Activity:
Identify, in the records below, every line where the string "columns" appears, and copy each such line.
---------- Data in this exercise
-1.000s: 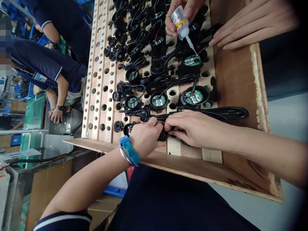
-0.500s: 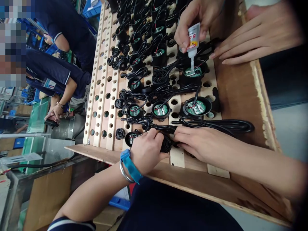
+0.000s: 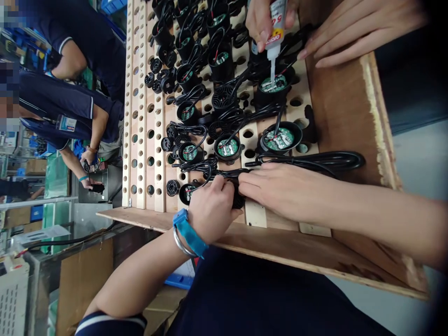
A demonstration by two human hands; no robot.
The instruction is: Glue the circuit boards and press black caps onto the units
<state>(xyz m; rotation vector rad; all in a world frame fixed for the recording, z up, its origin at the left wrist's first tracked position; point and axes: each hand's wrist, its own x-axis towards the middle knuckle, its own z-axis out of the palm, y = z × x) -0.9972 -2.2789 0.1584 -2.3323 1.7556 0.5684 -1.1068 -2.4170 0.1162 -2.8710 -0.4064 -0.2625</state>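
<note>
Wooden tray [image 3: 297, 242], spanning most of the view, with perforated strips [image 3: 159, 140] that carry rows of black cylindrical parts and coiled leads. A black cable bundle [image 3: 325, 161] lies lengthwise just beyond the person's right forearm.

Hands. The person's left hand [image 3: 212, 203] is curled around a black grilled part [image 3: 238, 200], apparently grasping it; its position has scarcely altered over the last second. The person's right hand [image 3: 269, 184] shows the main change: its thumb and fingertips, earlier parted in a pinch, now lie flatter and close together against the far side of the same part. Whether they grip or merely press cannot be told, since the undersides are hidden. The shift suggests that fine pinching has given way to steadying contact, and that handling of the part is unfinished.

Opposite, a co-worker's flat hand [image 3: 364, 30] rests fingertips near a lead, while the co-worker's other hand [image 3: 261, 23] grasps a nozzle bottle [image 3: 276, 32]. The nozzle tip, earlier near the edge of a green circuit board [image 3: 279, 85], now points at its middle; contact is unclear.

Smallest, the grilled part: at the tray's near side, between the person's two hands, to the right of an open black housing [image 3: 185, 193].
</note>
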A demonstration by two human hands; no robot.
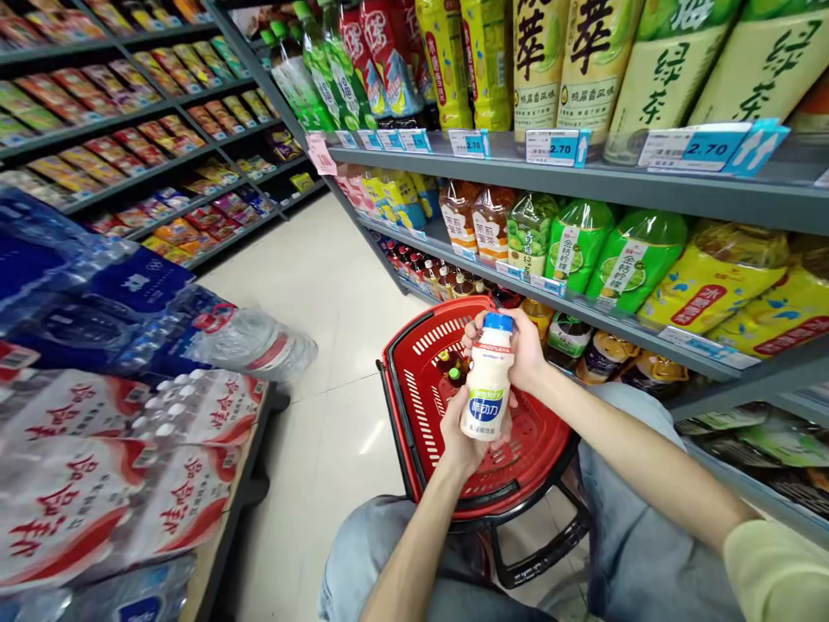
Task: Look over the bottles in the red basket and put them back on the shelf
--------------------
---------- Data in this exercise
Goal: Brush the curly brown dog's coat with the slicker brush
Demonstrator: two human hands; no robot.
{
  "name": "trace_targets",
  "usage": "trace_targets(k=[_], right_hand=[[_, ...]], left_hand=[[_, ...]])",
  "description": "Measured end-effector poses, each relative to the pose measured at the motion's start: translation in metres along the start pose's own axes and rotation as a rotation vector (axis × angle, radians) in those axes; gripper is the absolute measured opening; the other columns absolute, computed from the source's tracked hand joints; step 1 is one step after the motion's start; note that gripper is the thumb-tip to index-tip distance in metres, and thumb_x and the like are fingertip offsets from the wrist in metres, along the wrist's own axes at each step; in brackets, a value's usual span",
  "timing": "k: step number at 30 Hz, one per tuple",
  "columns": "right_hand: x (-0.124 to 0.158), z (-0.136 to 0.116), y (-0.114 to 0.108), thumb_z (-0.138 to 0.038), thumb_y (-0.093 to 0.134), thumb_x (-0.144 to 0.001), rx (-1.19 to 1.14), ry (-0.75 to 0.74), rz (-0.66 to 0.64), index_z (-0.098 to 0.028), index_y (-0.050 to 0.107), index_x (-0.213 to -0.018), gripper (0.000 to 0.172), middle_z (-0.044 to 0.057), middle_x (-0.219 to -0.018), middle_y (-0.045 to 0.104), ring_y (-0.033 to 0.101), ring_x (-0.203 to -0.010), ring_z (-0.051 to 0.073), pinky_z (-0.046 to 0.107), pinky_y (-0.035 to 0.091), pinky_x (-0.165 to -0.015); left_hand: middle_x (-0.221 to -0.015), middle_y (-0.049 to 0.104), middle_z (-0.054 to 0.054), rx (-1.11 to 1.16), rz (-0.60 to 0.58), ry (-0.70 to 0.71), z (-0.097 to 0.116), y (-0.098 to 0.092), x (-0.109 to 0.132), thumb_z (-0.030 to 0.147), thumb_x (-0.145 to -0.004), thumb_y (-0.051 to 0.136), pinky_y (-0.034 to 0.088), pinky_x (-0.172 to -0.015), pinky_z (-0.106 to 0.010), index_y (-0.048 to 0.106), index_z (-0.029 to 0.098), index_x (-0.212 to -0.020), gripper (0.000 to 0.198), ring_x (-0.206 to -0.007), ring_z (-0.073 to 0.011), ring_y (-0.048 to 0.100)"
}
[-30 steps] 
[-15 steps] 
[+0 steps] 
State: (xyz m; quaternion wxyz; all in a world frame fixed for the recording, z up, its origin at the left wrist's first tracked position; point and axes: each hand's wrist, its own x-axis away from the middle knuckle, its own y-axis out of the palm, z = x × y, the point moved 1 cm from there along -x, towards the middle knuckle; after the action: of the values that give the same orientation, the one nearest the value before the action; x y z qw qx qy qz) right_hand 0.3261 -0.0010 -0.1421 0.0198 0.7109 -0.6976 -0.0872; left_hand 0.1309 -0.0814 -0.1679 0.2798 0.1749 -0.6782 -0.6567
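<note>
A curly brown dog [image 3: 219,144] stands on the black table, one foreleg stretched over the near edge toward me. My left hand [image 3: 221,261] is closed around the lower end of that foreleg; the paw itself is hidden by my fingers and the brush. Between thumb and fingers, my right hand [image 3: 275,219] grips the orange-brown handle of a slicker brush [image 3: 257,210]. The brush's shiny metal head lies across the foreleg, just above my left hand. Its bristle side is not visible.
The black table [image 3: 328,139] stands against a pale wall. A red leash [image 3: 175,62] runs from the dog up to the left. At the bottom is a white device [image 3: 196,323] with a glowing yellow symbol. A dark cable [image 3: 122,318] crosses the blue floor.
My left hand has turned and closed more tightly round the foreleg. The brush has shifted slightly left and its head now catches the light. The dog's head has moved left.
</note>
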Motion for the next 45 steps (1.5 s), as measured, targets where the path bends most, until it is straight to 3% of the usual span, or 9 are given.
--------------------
Written answer:
  "description": "Measured end-effector poses, each relative to the pose measured at the motion's start: translation in metres along the start pose's own axes and rotation as a rotation vector (axis × angle, radians) in those axes; gripper is the absolute measured opening; the other columns absolute, computed from the source's tracked hand joints; step 1 is one step after the motion's start; note that gripper is the thumb-tip to index-tip distance in metres, and thumb_x and the like are fingertip offsets from the wrist in metres, along the wrist's own axes at each step; in brackets, a value's usual span",
  "columns": "right_hand: x (-0.124 to 0.158), z (-0.136 to 0.116), y (-0.114 to 0.108), thumb_z (-0.138 to 0.038), thumb_y (-0.093 to 0.134), thumb_x (-0.144 to 0.001), rx (-1.19 to 1.14), ry (-0.75 to 0.74), rz (-0.66 to 0.64), index_z (-0.098 to 0.028), index_y (-0.050 to 0.107), index_x (-0.213 to -0.018), gripper (0.000 to 0.172), middle_z (-0.044 to 0.057), middle_x (-0.219 to -0.018), middle_y (-0.045 to 0.104), ring_y (-0.033 to 0.101), ring_x (-0.203 to -0.010), ring_z (-0.051 to 0.073), pinky_z (-0.046 to 0.107), pinky_y (-0.035 to 0.091), pinky_x (-0.165 to -0.015); left_hand: middle_x (-0.221 to -0.015), middle_y (-0.049 to 0.104), middle_z (-0.054 to 0.054), rx (-1.11 to 1.16), rz (-0.60 to 0.58), ry (-0.70 to 0.71), z (-0.097 to 0.116), y (-0.098 to 0.092), x (-0.109 to 0.132), thumb_z (-0.030 to 0.147), thumb_x (-0.145 to -0.004), thumb_y (-0.051 to 0.136), pinky_y (-0.034 to 0.088), pinky_x (-0.172 to -0.015), pinky_z (-0.106 to 0.010), index_y (-0.048 to 0.106), index_z (-0.029 to 0.098), index_x (-0.212 to -0.020), gripper (0.000 to 0.198), ring_x (-0.206 to -0.007), ring_z (-0.073 to 0.011), ring_y (-0.048 to 0.100)"

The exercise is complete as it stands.